DDoS and DoS differ in that the latter uses a single internet connection (that is one internet-connected device or network) to flood the victim’s computer or other networks with malicious traffic, while the former uses multiple internet connections to render the victim’s network or device inaccessible to them. Hence, a DoS attack can be obstructed by blocking the single IP address.
DDoS attacks are the most powerful internet attacks and also the most difficult to detect. The reason being that they are introduced from several locations to hide their identities and prevent the victim from easily identifying the main source of the attack. As a result, it is unfeasible to distinguish between genuine and counterfeit network traffic.
Another difference between DDoS and DoS attacks lies in the volume of the attack being launched. While DDoS attacks give room for the cyber-attacker to introduce enormous volumes of traffic to the user’s computer or network, DoS cannot afford the attacker with such excesses. Additionally, you should also note that their mode of execution varies as well. While DoS attacks are executed using a script or DoS tool, such as Low Orbit Ion Cannon, DDoS attacks are usually launched using botnets or through the networks of the devices infiltrated by the attacker.

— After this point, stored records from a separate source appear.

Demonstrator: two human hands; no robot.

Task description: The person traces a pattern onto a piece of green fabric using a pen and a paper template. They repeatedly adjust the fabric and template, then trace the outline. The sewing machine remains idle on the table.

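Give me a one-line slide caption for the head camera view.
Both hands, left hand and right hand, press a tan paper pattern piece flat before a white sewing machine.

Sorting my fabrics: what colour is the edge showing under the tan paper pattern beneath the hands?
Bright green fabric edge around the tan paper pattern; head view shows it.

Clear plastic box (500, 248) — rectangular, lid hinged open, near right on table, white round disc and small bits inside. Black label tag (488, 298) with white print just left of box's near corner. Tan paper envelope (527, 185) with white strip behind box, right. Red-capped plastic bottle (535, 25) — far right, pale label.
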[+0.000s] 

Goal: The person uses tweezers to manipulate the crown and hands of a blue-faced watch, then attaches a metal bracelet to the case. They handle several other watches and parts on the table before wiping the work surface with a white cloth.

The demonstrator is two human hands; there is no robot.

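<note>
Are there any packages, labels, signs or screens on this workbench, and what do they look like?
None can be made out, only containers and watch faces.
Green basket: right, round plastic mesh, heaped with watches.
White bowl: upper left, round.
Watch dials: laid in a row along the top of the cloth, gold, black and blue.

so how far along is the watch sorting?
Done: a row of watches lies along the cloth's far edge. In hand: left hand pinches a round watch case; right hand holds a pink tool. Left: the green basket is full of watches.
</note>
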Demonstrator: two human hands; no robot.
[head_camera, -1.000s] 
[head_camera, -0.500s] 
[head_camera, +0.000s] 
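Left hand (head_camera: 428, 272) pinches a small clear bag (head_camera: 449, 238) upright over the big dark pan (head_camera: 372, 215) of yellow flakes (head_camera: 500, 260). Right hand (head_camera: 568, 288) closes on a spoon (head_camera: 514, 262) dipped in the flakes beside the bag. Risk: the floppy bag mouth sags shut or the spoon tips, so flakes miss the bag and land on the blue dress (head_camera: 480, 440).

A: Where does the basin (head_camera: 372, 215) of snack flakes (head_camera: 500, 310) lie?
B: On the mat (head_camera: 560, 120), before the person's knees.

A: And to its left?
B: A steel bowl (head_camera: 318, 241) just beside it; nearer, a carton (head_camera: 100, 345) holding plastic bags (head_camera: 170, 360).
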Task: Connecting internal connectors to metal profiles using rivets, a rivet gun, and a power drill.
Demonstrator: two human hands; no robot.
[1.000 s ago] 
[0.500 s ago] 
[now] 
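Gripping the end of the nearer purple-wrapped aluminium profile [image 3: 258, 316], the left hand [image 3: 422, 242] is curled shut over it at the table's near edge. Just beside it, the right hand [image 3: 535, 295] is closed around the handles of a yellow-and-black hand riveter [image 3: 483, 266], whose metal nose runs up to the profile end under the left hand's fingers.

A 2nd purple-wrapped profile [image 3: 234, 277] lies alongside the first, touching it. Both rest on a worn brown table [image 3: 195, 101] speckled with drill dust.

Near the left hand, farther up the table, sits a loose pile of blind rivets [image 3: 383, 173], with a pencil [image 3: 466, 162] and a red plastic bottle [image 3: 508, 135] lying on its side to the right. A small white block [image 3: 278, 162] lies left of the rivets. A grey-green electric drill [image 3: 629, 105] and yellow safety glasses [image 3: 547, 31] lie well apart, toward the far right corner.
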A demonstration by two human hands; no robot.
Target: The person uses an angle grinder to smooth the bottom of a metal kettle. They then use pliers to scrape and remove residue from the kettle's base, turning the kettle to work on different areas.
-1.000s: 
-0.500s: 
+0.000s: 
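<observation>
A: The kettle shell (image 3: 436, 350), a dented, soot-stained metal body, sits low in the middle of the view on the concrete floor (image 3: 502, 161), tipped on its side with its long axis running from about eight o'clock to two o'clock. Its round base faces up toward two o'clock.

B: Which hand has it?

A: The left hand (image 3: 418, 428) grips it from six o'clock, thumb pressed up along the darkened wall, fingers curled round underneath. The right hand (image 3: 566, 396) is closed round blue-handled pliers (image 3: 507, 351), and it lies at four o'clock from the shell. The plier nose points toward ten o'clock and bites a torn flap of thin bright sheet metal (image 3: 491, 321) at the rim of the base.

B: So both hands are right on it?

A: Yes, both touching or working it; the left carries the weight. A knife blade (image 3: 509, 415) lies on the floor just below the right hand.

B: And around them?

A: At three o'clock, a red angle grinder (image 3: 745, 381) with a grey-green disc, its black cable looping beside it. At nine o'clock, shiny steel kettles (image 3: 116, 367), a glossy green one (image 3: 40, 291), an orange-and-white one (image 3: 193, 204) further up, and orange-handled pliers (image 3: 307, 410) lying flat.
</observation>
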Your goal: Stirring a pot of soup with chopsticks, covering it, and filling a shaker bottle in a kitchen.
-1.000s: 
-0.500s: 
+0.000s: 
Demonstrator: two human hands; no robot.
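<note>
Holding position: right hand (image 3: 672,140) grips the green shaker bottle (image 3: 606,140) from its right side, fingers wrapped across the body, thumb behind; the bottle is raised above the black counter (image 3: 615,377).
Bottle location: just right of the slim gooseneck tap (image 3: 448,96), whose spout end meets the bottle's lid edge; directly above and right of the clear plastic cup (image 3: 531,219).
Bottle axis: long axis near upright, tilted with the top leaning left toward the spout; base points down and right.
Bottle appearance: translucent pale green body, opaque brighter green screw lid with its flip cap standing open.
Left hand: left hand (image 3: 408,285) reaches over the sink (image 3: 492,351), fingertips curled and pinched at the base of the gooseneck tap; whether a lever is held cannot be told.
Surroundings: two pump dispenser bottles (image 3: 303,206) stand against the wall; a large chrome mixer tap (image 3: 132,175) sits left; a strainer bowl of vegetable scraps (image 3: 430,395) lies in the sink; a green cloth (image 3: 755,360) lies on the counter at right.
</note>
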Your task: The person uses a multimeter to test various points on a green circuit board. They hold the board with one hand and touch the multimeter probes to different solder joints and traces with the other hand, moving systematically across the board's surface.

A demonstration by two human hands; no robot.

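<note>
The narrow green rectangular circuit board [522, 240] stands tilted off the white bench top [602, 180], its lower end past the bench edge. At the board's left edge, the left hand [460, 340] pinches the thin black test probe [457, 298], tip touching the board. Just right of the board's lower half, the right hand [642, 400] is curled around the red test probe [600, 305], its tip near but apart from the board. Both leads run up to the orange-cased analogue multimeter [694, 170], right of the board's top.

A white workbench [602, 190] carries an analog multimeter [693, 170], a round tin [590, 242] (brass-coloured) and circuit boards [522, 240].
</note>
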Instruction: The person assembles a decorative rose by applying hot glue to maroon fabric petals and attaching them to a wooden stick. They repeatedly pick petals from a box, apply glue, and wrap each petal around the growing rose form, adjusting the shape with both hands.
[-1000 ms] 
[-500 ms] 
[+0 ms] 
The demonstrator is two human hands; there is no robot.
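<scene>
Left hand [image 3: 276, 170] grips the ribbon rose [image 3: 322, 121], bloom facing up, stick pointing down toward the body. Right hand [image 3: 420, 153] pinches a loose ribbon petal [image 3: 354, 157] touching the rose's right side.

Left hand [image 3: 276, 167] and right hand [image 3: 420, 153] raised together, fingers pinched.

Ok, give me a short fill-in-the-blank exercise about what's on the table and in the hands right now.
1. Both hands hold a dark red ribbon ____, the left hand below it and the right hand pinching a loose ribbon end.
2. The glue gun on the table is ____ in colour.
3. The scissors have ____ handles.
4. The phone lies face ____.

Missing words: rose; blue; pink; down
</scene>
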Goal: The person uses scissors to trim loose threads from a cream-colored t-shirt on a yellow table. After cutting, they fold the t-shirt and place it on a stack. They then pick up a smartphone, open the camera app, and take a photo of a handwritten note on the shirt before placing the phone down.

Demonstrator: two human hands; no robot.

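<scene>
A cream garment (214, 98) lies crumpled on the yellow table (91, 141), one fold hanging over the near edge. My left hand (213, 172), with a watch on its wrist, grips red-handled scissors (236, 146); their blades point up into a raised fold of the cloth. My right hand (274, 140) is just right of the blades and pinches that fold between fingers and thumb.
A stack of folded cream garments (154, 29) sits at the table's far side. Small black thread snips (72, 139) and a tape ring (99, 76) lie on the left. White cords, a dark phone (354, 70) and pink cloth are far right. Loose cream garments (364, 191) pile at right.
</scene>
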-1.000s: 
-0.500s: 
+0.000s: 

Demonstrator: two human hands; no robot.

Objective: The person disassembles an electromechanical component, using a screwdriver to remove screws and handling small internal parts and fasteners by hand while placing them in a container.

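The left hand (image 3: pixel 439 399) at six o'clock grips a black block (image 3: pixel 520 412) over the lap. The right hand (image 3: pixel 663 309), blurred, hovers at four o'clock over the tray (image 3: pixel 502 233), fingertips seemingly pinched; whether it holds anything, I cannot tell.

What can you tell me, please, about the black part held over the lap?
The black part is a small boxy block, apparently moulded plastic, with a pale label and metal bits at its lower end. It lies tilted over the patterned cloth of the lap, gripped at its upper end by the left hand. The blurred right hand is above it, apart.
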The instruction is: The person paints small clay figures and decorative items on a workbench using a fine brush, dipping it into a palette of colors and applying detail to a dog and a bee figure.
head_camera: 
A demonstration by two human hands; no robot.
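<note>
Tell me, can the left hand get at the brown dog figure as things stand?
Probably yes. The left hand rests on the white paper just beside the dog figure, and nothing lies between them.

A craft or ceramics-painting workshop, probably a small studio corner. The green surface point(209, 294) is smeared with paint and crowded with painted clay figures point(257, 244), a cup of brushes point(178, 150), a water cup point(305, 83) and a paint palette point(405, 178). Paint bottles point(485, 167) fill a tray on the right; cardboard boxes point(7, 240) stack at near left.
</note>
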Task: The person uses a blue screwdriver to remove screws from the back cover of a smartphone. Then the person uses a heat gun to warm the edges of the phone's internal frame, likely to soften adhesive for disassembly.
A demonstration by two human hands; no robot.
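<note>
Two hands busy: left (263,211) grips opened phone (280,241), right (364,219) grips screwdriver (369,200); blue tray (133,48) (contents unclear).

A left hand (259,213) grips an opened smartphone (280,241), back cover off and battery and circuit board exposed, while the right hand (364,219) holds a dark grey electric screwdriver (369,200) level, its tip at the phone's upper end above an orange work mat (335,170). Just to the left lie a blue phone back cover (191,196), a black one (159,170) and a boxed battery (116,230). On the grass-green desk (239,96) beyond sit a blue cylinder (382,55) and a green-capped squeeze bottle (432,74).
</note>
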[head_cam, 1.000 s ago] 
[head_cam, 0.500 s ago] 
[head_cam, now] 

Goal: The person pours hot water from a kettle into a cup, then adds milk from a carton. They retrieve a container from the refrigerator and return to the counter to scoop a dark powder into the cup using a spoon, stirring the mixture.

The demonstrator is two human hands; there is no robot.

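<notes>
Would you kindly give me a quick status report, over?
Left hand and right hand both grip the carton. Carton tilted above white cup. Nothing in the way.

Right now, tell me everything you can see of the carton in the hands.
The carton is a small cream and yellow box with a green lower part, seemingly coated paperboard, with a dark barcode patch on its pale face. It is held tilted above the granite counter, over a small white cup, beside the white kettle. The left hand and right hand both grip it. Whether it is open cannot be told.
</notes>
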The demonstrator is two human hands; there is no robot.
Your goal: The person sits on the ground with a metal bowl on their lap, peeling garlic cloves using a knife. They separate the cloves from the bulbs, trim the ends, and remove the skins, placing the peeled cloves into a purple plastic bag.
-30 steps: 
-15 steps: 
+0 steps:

Broad Categories of DDoS and DoS attacks

Generally, there are two forms of DoS attacks including those that flood services and those that crash services. All other categories fall under these two. However, the most severe attacks are those that are distributed.

Application Layer Attacks

applications to try to exhaust resources, by generating as many transactions and processes as possible. The reason for this approach is, to make the operations initially seem like legitimate requests from users, pending the time when it will be too late, and the victim is inundated and incapable of responding.

These attacks are targeted at the layer where a server creates web pages and reacts to Http requests. The size of this attack is usually calculated in requests per second (RPS), with merely 50 to 100 RPS often needed to bring down a number of mid-sized websites. These attacks involve GET/POST floods, low-and-slow attacks, attacks that target Apache, Windows or OpenBSD vulnerabilities, and Http floods, among others.

Volumetric Attacks

Volumetric attacks are any type of attack where the bandwidth resources of a network are intentionally used up by a malicious hacker. The moment these bandwidth resources have been used up, they are rendered inaccessible to authorized devices and users within that network. This attack occurs when a cybercriminal, who often exploits a bot, distributes enormous false requests for every single open port connection. Two forms of volumetric attacks exist, including UDP flood and ICMP flood.

Fragmentation Attacks

These types of attacks pressurize a network to restore maneuvered packets. In the curse of the fragmentation attack, the cybercriminal distributes maneuvered packets to a target network with the intention of making them unfeasible to restore. When these fake data packets are incapable of being reassembled, they become overwhelming for the server.

Protocol-Based Attack

Protocol-based attacks target parts of the network. The cybercriminal deliberately distributes slow and abnormal pings that uses voluminous memory while attempting to authenticate the incoming pings. This type of attack uses up real server resources, or those belonging to transitional communication devices, including load balancers and firewalls. It is computed in packets per second (Pps). Protocol-based attack comprises of fragmented packet attacks, SYN floods, Smurf DDoS, and Ping of Death, among others.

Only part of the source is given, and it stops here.